風邪や糖尿病、消化器系などの疾患よる口臭
風邪などによる喉の病気や、扁桃腺の腫れ、呼吸器や消化器、糖尿病など、体の病気が口臭の原因になっている場合があります。鼻炎や副鼻腔炎、咽頭炎などの鼻や喉の炎症は細菌によって、たんぱく質を含む血液や膿が口の中に出てきてしまい、口臭の原因となってしまいます。また、胃の調子が悪くなると胃酸が出にくくなることがあり、その場合食べ物の消化不良を起こしてしまいます。そのため消化しきれていないの食べ物が胃の中に長く停滞してしまうため、それが腸ではなく胃で異常発酵してしまい強い臭いのガスを多く発生します。ガスは肺を巡って呼気として排出されるため口臭の原因となってしまうのです。また胃腸の状態は全身の免疫力に関わっており、その状態は舌に現れます。胃腸が弱り免疫力が低下してしまうと細菌への抵抗力も低下舞うため、舌苔が付着しやすくなるのです。

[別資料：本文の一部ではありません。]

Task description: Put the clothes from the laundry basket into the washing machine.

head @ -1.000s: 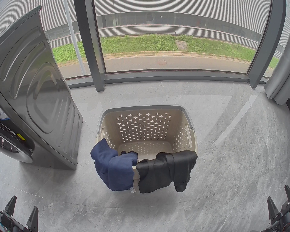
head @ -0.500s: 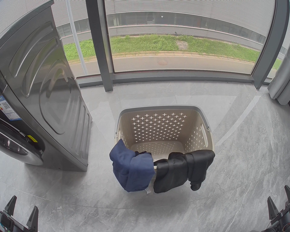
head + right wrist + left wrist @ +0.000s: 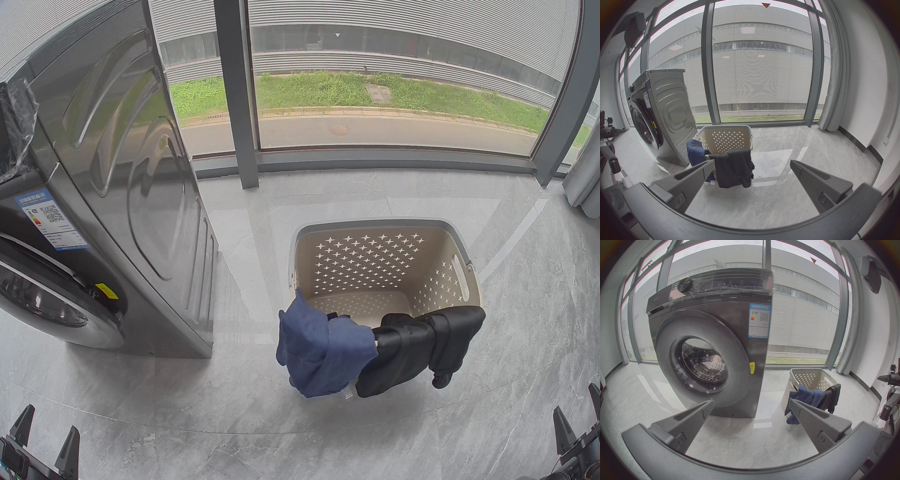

さらに病気によっては特徴的な口臭がする場合もあります。糖尿病は甘酸っぱい臭いがしますし、腎臓病はアンモニア臭、肝臓病は腐った卵のような臭いをするため、そのような口臭が出るようになった場合は専門医に相談することも病気の改善にも繋がるためとても大切です。
飲食物や嗜好品による口臭
にんにくやニラなどの臭いの強いものを多く食べた場合、食べ物に含まれる臭いの成分が血液中に取り込まれ、呼気と混ざって吐き出されるため口臭の原因となります。またアルコールや喫煙なども、体内に取り込まれた臭いの元になる成分が胃の中で消化された後、血液を通して全身に循環されて、肺を経由して呼気として吐き出されるために口臭の原因となるのです。こういったことから、お口をきれいにしたとしても臭うことがあります。 そのほかにも、周りの人は臭いを感じないのに、自分だけが口臭を感じてしまうといった「思いこみ」による心因性口臭というものもあります。
口臭の治療・予防
口臭の原因が虫歯や歯周病など、口の中にある場合は歯科医院での治療により改善します。しかし原因が口の中以外の全身的なものであると診断された場合は、口臭の原因は耳鼻疾患によるものや胃腸などの内臓疾患や呼吸器系疾患によるもの、または体のどこかの病気による可能性があるため、消化器内科・呼吸器内科・糖尿病内科などの専門の医療機関での受診が必要となります。 口臭予防や口臭の改善は、ご自身でもおこなうことができます。毎日寝る前に正しい歯磨きをおこなうことや(プラークコントロール)、歯磨きの際に専用の舌用ブラシで舌を磨いて舌苔を落とすことで改善・予防に繋がります。※歯ブラシ等で舌を磨いた場合には逆に舌を傷めてしまい、口臭を引き起こす可能性もありますので、必ず専用の舌用ブラシを使いましょう。 また、口の中が乾燥しないようにこまめに水分を補給することも大切です。